The datasets generated and analyzed during the current work are accessible from the corresponding author upon reasonable request.

Ethical Approval

The research and ethics committee of the Department of Pharmacology, University of Gondar, granted ethical clearance with Ref. No: SOP4/55/2014. The animals were housed in cages in an animal home that had a 12-hour light/dark cycle and were fed normal pellets and water on an ad libitum basis.
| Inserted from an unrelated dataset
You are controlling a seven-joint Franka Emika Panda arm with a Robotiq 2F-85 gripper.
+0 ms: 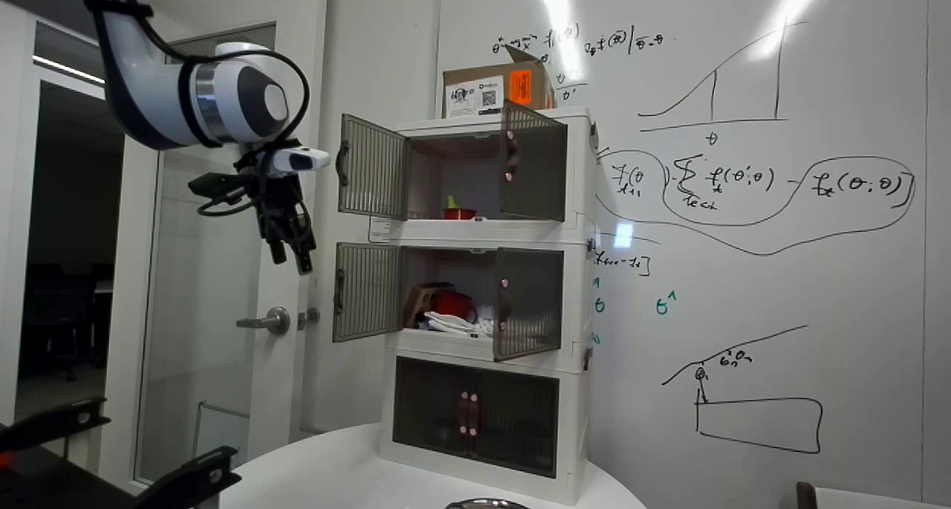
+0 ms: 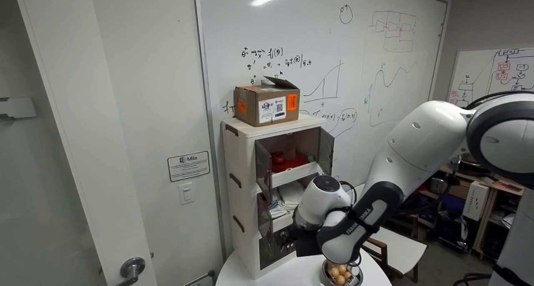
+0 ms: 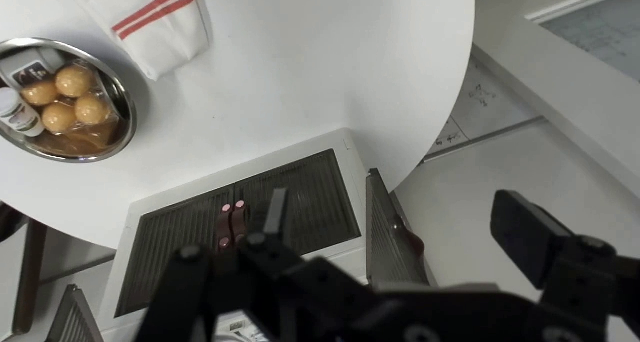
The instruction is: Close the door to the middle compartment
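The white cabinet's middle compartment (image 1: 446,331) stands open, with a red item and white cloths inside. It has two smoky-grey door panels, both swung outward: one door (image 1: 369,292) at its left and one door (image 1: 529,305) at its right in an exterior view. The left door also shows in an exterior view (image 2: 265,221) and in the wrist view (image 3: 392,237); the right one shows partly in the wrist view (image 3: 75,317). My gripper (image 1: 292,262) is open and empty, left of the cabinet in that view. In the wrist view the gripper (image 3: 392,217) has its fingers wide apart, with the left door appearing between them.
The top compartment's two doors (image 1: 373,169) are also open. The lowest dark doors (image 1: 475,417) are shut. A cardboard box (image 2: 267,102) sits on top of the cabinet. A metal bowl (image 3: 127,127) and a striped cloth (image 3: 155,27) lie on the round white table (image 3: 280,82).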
All investigations were conducted in a quiet laboratory setting. The study were carried out in line with the Laboratory Animal Care and Use Handbook.69

Acknowledgments

The authors are happy to acknowledge the University of Gondar, School of Pharmacy, Department of Pharmacology, for letting us use the pharmacology laboratory settings, chemicals, and equipment for the current study.

Author Contributions

AM, BD, EM, MA and KA conceptualized the study and contributed to the original idea. AM, MA and KA had carried out the experiments. AM, EM and KA drafted the manuscript. AM, BD and MA participated in drafting the manuscript. AM, MA and KA recorded the data-related experiments. AM, BD, EM and KA performed the data analysis and drafted the results. The manuscript was reviewed and edited by AM, EM, KA, BD and MA. AM, EM and KA managed the entire project, from the creation of activity tools to data analysis. All authors made substantial contributions to conception and design, acquisition of data, or analysis and interpretation of data; took part in drafting the article or revising it critically for important intellectual content; agreed to submit to the current journal; gave final approval of the version to be published; and agree to be accountable for all aspects of the work.

Funding

The study was funded by the Department of Pharmacology, School of Pharmacy, College of Medicine and Health Science, University of Gondar.

Disclosure

The authors declare that they do not have any conflicts of interest.